Monday, 1 June 2015

How do we make data count?

Below is a copy of a post I recently wrote for The Sydney Conference: Scholarly Communication Beyond Paywalls blog. I'm really looking forward to this event which promises to deliver in an unconference participant-driven style. I'll be co-facilitating Thread 5: Dive in and out of communications (multi dimensional).
-------------------------------------------------------------

Data generated through the course of research is as valuable an asset as research publications. Access to research data enables the validation and verification of published results, allows the data to be reused in different ways, helps to prevent duplication of research effort, enables expansion on prior research and therefore increases the returns from investment. Yet the quality and quantity of a researcher’s publications continue to provide the key measure of their research productivity. Sharing data, it seems, still does not count for nearly enough.

In recent years there have been a proliferation of policies strongly encouraging and sometimes even requiring researchers to share their data for the reasons outlined above. This includes policies from governments (e.g. USA, Australia), publishers (e.g. PLOS, Nature), and research funders (e.g. NIH, ARC). These policies are certainly opening up more data but even more research data remains locked away and therefore undiscoverable. So how do we unlock more data? One of the ways is to figure out how to make data count so that researchers have more incentives to undertake the extra (and in the main, unfunded) work required to share their data.

A 2013 study by Heather Piwowar and Todd Vision looked into the link between open data and citation counts. They found that the citation benefit intensified over time: with publications from 2004 and 2005 cited 30 per cent more often if their data was freely available; every 100 papers with open data prompted 150 "data reuse papers" within five years; original authors tended to use their data for only two years, but others re-used it for up to six years. More studies like this one are needed to demonstrate and track over time the link between opening up data and making it count, in this case in the form of citations which – like it or not – is still the primary measure of research impact.

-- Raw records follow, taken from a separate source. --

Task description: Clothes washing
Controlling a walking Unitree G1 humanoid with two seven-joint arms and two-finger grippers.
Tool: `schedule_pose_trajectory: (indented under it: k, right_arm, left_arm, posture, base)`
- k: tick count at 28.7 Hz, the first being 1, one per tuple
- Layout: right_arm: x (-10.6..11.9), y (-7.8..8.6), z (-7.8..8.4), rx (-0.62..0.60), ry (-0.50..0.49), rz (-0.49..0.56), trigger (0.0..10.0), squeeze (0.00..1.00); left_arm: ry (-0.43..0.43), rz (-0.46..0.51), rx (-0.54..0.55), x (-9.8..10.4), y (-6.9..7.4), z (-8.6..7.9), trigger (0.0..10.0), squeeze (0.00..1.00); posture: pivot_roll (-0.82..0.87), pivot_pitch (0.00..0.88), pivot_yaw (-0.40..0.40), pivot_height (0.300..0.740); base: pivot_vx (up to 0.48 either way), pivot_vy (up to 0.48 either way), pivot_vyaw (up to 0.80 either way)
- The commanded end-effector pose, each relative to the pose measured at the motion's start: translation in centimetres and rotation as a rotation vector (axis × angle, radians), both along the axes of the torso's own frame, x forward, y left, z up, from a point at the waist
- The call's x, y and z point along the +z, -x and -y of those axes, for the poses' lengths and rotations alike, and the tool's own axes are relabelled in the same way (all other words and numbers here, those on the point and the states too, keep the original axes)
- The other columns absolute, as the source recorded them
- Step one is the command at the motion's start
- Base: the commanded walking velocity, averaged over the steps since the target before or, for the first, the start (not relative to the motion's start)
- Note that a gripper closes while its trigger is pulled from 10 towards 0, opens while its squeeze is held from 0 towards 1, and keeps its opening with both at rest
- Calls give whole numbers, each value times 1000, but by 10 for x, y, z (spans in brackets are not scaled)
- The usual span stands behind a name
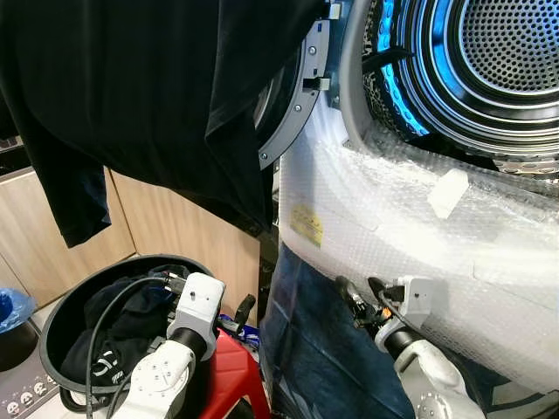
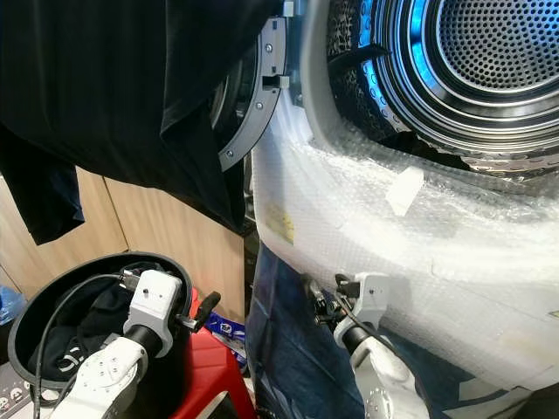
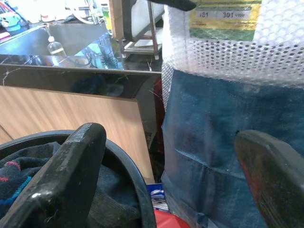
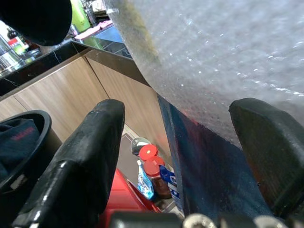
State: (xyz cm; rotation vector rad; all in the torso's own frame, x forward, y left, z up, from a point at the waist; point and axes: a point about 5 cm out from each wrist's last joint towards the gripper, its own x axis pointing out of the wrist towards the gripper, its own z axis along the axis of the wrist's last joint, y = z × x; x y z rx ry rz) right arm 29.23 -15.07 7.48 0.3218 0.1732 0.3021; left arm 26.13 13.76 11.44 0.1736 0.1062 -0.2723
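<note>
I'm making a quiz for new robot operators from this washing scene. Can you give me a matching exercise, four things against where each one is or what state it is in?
Things:
1. black garment
2. black basket
3. washer drum
4. denim cloth

Places or states:
A. lit blue, its door open
B. hanging down the machine's front, below the bubble wrap
C. on the floor, dark clothes inside
D. draped high up, over the open door

Pairs: 1-D, 2-C, 3-A, 4-B
</note>
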Motion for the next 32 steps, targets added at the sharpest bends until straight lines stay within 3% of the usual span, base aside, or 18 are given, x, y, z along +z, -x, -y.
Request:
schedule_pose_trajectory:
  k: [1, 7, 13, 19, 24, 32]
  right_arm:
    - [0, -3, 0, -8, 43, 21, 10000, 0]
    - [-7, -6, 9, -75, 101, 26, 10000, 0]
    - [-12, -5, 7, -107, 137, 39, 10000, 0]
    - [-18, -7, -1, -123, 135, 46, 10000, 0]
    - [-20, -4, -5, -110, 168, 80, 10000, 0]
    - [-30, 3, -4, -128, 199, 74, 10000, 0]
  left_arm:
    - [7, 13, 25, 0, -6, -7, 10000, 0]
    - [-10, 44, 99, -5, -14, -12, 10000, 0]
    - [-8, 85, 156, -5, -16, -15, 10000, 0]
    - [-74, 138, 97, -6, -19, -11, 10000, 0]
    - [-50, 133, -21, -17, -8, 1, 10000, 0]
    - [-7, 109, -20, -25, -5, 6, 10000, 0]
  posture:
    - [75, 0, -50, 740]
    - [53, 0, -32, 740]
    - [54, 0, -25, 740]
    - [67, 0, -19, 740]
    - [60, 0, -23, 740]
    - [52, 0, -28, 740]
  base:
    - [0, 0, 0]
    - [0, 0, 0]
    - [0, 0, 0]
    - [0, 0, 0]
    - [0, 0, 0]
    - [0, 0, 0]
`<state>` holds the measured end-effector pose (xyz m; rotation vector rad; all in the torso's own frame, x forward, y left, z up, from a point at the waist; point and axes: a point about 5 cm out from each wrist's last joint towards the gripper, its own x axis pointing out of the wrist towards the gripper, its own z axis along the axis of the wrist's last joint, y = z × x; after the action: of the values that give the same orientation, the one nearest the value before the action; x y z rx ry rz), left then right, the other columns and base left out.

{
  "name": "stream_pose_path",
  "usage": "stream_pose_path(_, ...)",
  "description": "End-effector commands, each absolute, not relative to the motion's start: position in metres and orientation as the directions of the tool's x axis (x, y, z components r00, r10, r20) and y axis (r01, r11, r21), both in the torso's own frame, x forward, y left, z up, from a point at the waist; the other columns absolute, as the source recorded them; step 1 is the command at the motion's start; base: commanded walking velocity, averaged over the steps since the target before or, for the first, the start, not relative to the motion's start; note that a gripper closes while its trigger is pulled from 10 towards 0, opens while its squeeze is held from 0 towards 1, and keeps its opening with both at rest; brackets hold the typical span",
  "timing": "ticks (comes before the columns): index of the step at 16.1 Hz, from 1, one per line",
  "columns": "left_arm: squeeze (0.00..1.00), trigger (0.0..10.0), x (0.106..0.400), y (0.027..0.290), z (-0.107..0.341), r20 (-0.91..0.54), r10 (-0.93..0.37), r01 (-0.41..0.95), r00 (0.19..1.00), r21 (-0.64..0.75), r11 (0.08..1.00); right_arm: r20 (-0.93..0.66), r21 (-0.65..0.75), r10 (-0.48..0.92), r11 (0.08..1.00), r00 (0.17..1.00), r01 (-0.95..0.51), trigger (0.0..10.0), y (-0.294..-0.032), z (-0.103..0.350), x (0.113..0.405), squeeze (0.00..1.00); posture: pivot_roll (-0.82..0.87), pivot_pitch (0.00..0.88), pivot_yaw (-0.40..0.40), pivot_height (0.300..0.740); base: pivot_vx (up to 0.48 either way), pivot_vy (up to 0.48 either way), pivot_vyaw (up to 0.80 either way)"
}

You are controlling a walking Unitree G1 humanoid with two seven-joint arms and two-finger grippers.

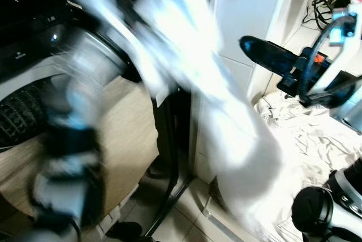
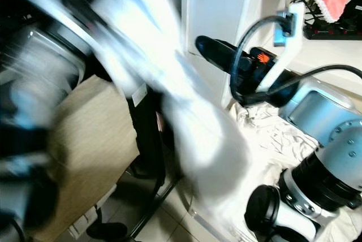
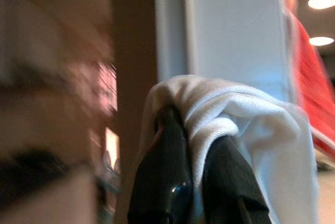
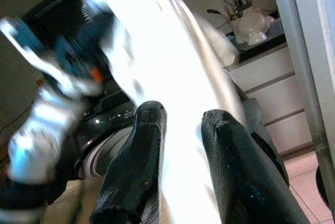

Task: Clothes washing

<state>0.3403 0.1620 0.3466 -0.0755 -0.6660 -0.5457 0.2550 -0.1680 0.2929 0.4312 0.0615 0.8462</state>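
Here the left gripper (image 3: 196, 182) was clamped on a white garment (image 1: 226, 123), its 2 black fingers pinching a fold of the cloth high above the washing machine (image 1: 34, 78), while the right gripper (image 1: 271, 55) stood just beside the hanging cloth with its 2 fingers apart and nothing between them. The garment hung in 1 long, blurred sweep from the left gripper at upper left down to the pile of white laundry (image 1: 317, 134) at lower right, so its long axis ran slantwise across the front of the machine. It looked soft, thin and knitted, and since the machine lay to the robot's left, the left arm seemed better placed to carry it in.
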Motion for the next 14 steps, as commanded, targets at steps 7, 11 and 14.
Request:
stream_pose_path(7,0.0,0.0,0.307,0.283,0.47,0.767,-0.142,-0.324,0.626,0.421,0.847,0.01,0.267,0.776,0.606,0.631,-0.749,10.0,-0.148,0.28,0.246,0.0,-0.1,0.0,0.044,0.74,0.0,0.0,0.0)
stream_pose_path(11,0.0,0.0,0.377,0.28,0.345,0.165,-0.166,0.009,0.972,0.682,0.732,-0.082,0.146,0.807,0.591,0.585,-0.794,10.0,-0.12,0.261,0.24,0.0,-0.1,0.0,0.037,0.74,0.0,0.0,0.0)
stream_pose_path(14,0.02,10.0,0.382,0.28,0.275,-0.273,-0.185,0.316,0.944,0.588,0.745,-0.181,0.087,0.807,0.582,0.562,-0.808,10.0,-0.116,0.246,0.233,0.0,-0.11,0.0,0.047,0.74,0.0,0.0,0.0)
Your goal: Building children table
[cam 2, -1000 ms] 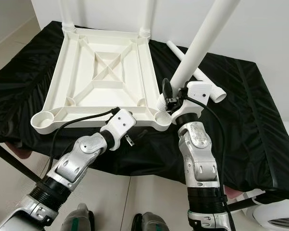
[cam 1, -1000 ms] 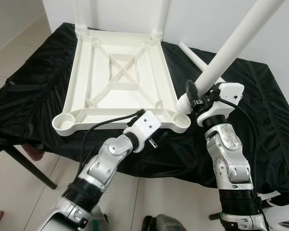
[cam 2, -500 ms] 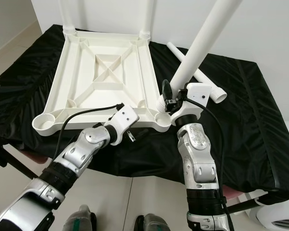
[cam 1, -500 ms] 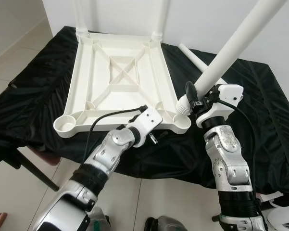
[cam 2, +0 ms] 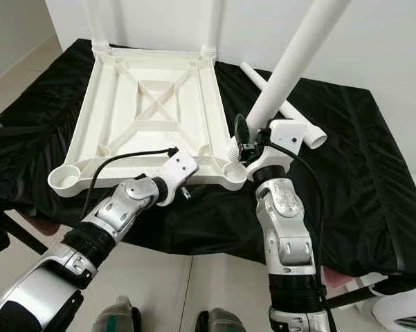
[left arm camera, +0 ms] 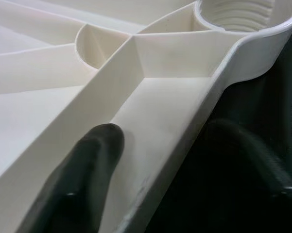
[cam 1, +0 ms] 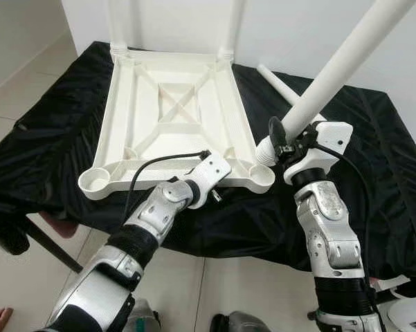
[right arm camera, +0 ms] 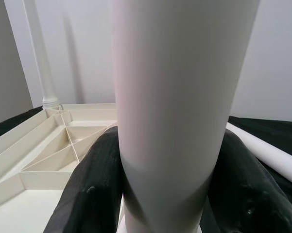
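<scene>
The white table top (cam 1: 105, 124) lies upside down on a black cloth. Two white legs (cam 1: 116, 21) stand in its far corners. My right gripper (cam 1: 280, 142) is shut on a third white leg (cam 1: 332, 76), low on its shaft. This leg tilts up to the right, its threaded end just beside the near right corner socket (cam 1: 261, 178). My left gripper (cam 1: 218, 194) is open at the top's near rim. In the left wrist view one finger (left arm camera: 82, 184) lies inside the rim and the other outside it, with the socket (left arm camera: 243, 14) ahead.
A loose white leg (cam 1: 277, 79) lies on the black cloth (cam 1: 374, 138) behind my right gripper. The cloth covers a table whose near edge drops to a tiled floor (cam 1: 28, 263). A white wall stands behind.
My left gripper has moved forward from below the near rim until its fingers straddle it. The right gripper and its leg have barely moved.
</scene>
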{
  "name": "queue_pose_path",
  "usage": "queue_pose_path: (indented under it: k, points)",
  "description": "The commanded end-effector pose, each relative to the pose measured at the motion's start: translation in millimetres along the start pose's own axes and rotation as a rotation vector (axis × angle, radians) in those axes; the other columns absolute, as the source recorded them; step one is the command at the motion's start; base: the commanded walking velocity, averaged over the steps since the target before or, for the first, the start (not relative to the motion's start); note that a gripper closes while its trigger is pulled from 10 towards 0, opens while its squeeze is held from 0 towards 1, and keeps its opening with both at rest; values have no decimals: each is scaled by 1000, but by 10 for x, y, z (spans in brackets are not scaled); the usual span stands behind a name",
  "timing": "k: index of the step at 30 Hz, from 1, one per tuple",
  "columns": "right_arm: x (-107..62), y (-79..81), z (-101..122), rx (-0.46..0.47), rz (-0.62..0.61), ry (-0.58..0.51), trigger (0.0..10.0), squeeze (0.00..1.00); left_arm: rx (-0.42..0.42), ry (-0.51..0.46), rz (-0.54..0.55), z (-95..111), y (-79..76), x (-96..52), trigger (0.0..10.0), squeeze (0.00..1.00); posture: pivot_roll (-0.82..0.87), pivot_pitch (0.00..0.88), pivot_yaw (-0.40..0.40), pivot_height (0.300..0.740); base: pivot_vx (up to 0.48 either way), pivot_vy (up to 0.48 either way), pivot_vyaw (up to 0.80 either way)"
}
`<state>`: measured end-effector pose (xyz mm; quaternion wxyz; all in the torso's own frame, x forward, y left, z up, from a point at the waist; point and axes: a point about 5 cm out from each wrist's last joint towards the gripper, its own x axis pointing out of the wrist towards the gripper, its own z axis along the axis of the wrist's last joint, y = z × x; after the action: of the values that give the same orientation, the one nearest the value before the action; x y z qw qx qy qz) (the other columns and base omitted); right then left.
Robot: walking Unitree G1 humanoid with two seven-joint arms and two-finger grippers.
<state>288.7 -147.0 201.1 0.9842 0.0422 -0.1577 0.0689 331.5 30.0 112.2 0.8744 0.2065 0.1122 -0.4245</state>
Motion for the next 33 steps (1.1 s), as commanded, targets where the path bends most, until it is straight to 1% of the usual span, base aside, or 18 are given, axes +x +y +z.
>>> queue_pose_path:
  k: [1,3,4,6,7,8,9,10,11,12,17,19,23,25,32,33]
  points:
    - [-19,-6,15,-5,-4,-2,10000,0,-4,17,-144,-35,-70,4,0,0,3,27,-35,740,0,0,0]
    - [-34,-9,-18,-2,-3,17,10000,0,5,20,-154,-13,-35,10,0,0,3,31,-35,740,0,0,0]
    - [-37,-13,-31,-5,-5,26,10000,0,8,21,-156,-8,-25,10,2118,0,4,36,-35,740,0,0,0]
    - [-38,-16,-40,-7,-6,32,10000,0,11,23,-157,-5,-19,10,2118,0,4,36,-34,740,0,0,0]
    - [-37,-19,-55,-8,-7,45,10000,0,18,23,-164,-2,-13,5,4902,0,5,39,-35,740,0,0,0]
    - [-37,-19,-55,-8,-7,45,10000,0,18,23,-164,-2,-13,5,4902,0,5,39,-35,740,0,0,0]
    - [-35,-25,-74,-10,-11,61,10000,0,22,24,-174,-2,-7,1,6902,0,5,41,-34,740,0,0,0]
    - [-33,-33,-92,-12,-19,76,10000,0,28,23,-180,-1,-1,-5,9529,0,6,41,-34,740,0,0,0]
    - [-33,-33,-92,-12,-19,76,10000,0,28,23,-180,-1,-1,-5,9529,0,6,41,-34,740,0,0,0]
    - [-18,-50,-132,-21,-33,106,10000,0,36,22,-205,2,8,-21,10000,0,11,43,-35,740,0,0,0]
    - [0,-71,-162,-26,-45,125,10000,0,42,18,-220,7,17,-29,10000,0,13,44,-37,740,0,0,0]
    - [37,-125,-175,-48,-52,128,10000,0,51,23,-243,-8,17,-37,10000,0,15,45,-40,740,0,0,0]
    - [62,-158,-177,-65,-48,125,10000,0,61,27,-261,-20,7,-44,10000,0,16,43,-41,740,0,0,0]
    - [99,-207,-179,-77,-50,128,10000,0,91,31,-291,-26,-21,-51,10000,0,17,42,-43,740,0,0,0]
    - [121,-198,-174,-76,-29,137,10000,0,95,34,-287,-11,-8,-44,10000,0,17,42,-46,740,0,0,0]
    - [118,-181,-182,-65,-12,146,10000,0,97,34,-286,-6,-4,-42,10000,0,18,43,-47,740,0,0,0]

Counting data citations – whether to gather citation metrics or alternative metrics (altmetrics) - is challenging in and of itself because data is cited very differently to publications. Data can be cited within an article text rather than in the references section, which means the article must be open access in order for the citation to be discovered. Sometimes the article that referenced the data is cited rather than the data itself even where the reference applies only to the data. Reference managers don’t tend to recognise datasets and therefore don’t record the Digital Object Identifier (DOI), which creates difficulties since DOIs make it so much easier to track citations. There are also many self-citations, where researchers are citing their own data, and so it difficult to distinguish an article that has cited another person’s data. And there are likely to be differences between how data is cited in the sciences as compared to the humanities.

Fortunately, California Digital Libraries, PLOS and DataONE have partnered in an NSF-funded project called Make Data Count. The project will “design and develop metrics that track and measure data use i.e data-level metrics”. The findings promise to be highly valuable and may also shape future recommendations for the way data should be cited in order for it to be counted.

Sharing impact stories of data reuse is perhaps another way that can help make data count. A number of organisations around the world that promote better data management have been collecting data reuse stories (e.g. DataONE, ANDS). Some researchers may see these stories as a negative because they show that “someone else might get the scoop on ‘my’ data”. But these stories can also inspire researchers to spend the extra effort to make their data available when they feel they are ready to. The rewards may not only be in the metrics but in the unexpected ‘buzz’ of seeing ‘your’ data have a longer life and be reused in ways you had not even imagined. Are there other ways that we can help make data count? It’s worth thinking about because "data sharing is good for science, good for you"

Monday, 4 May 2015

Guest blog: ORCID in Australia

I've been doing a lot of work around ORCID (Open Researcher and Contributor ID) over the past year including organising two national ORCID roundtables, participating in a national ORCID Working Group and giving ORCID presentations at conferences, workshops and events. In April, I became an ORCID Ambassador and had the pleasure of writing a guest blog post for ORCID about what's been happening in Australia.


Monday, 9 March 2015

Library Research Data Services - how does Australia compare?

Carol Tenopir and her co-authors recently published an article on Research data management services in academic research libraries and perceptions of librarians in Library & Information Science Research. The article draws on the results of two studies: librarians' RDS practices in U.S. and Canadian academic research libraries, and the RDS-related library policies in those or similar libraries.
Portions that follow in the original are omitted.